Indeed, Denyse and Mario, in The Spatula Brain, explicitly acknowledge the importance of these structures. From my AtBC/Amazon review (which is now rated the most helpful critical review of the book posted on Amazon): Quote | Most damaging to the aims of this book are the "own goals" that Beauregard and O'Leary inadvertently score. Indeed, they repeatedly score "own goals" with respect to the central, dualistic thesis of the book: that mind and brain differ, and that mind controls and modifies brain. Beauregard and O'Leary cite the example of obsessive compulsive disorder (OCD). "My friend an colleague Jeffrey Schwartz, a nonmaterialist UCLA neuropsychiatrist, started working with OCD sufferers in the 1980s because he sensed that OCD was a clear case of an intact mind troubled by a malfunctioning brain." Schwartz determined by means of scans the cortical and subcortical brain circuitry that appears to underlie OCD, and devised a "mindfulness" treatment protocol that draws upon cognitive-behavioral psychotherapy to treat the disorder. When treatment succeeded, "he was not simply getting patients to change their opinions, but rather to actually change their brains. He wanted them to substitute a useful neural circuit for a useless one....in this therapy, the patient is entirely in control. Both the existence and the role of the mind as independent of the brain are accepted; indeed, that is the basis of the therapy's success" (p. 130). Further neuroimaging disclosed areas of patients' brains that displayed modified activity following treatment.

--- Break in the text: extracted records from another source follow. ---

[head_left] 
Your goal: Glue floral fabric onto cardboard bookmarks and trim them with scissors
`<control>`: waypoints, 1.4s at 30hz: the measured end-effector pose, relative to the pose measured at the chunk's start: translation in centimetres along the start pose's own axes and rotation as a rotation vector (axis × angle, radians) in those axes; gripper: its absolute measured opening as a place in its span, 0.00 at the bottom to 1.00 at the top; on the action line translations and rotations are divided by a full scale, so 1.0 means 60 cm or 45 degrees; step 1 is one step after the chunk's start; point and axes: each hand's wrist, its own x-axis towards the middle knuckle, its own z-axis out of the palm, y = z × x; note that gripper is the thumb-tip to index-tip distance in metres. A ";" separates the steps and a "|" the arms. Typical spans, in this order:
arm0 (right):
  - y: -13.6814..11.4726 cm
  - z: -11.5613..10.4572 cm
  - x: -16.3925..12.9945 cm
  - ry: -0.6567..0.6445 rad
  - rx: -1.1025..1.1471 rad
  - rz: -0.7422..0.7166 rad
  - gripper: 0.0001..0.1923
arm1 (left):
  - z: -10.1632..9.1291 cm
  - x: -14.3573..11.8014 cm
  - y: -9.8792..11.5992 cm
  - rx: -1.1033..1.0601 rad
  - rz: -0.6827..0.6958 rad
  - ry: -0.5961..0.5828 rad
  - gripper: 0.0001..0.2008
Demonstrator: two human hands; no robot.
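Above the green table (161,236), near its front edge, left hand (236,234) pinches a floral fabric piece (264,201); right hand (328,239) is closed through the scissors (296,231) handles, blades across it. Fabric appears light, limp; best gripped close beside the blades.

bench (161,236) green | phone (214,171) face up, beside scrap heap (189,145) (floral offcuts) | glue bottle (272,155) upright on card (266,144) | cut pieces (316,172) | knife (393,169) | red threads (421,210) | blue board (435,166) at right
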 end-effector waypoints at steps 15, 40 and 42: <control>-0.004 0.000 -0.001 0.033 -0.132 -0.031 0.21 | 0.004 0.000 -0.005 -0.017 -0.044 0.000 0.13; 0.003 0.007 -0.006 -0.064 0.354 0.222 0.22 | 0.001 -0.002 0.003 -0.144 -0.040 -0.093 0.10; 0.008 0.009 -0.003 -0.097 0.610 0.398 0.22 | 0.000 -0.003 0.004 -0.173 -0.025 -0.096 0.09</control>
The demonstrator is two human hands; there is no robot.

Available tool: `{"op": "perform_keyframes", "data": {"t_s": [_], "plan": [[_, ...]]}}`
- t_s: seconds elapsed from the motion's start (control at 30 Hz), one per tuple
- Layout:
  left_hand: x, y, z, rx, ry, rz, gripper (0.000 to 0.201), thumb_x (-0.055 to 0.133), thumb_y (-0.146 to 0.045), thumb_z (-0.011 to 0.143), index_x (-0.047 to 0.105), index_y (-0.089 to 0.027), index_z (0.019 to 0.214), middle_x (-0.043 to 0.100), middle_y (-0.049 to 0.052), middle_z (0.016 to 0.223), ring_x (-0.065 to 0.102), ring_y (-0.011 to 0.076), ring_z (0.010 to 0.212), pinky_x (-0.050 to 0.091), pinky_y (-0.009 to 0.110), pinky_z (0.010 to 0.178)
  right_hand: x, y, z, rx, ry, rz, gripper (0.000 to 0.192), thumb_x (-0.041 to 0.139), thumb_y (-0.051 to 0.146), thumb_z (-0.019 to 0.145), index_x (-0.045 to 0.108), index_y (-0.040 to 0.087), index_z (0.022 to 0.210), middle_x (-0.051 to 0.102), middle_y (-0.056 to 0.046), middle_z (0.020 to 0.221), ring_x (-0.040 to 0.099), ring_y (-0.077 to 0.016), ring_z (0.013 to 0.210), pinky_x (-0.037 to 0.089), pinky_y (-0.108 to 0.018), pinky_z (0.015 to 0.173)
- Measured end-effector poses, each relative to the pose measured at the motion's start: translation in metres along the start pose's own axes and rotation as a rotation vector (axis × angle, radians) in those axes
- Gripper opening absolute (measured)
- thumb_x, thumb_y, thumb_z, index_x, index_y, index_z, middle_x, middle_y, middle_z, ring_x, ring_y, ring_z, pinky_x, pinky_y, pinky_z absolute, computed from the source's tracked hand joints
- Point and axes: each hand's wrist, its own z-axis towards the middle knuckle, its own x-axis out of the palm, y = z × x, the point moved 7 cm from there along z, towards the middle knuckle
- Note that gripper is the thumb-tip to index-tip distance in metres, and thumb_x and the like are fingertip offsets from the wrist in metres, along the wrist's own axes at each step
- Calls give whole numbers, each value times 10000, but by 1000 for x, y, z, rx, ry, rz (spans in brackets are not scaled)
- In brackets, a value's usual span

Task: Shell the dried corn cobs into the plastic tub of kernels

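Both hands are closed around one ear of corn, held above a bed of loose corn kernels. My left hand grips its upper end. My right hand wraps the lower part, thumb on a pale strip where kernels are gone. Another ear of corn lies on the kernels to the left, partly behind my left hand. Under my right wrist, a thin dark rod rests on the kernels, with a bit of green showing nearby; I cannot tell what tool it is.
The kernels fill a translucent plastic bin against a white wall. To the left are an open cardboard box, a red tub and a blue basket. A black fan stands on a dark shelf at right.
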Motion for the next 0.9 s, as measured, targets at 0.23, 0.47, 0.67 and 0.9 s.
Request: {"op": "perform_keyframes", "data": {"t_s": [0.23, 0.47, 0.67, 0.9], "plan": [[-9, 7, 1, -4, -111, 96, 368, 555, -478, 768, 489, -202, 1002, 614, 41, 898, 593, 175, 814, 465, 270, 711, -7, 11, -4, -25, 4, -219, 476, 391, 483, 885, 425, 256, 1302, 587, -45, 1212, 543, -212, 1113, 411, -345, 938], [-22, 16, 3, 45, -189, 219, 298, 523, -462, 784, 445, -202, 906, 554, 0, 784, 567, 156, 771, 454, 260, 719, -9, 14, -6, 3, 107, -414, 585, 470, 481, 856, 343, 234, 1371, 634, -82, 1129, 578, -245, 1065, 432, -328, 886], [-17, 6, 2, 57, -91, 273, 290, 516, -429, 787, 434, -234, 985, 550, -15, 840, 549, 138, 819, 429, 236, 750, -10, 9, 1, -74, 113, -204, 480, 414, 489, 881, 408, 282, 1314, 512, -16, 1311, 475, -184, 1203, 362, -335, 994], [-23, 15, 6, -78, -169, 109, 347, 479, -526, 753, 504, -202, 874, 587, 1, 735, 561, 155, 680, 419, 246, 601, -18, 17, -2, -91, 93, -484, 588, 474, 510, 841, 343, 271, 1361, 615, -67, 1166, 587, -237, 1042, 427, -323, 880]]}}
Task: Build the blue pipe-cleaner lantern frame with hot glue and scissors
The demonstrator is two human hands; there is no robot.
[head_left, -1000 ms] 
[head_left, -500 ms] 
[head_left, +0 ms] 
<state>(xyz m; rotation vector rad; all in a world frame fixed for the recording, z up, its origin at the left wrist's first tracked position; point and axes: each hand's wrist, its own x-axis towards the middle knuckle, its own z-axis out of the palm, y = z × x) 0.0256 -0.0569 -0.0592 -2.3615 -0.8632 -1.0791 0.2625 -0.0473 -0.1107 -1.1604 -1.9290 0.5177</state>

The problem with all this is that the imaging in fact disclosed something quite other than minds operating independently of brains. By means of imaging, "Schwartz noted that the most recent (and thus most sophisticated) prefrontal parts of the human brain, in evolutionary terms, are almost entirely unaffected by OCD. That is why patients perceive compulsions as alien. They are alien to the most characteristically human parts of the brain. To the extend that the patient's reasoning power and sense of identity remain largely intact, they can actively cooperate with their therapy" (p. 128).
There you have it. Reasoning power and sense of identity are hosted by recently evolved prefrontal areas of the human brain, those areas that render us most characteristically human. We know that the human brain is organized hierarchically, with loops of regulation culminating in highly abstract frontal modeling and monitoring of self relative to one's physical and social environment and related goals, and we know that prefrontal areas of the brain are crucial to these high level representational and planning activities. Schwartz's imaging again confirms this view. The upshot of this research is not that a mind independent of brain monitors and modifies that brain; rather, this imaging confirms once again that the brain regulates and modifies itself by means of these neurally instantiated high level representations of self. Own goal. Similar own goals are evident in Beauregard's description of his scans of subjects asked to "down regulate" emotions, sexual arousal, etc., all of which demonstrate the marshaling of highly specific frontal areas to accomplish the tasks that Beauregard insists upon interpreting as mind acting upon brain. And, because we note that the cortical areas that host these crucially human functions are recently evolved, *some version of evolutionary psychology must in fact be correct*, Beauregard and O'Leary's repeated dismissals of this new discipline notwithstanding. |
Denyse herself has become bogged down in irrelevancies, apparently asserting that because Gage's life may be become embroidered over the years that there is reason to doubt that human cognition and human personality are somehow only tangential to the human brain.
She's wrong.
-------------- Myth: Something that never was true, and always will be.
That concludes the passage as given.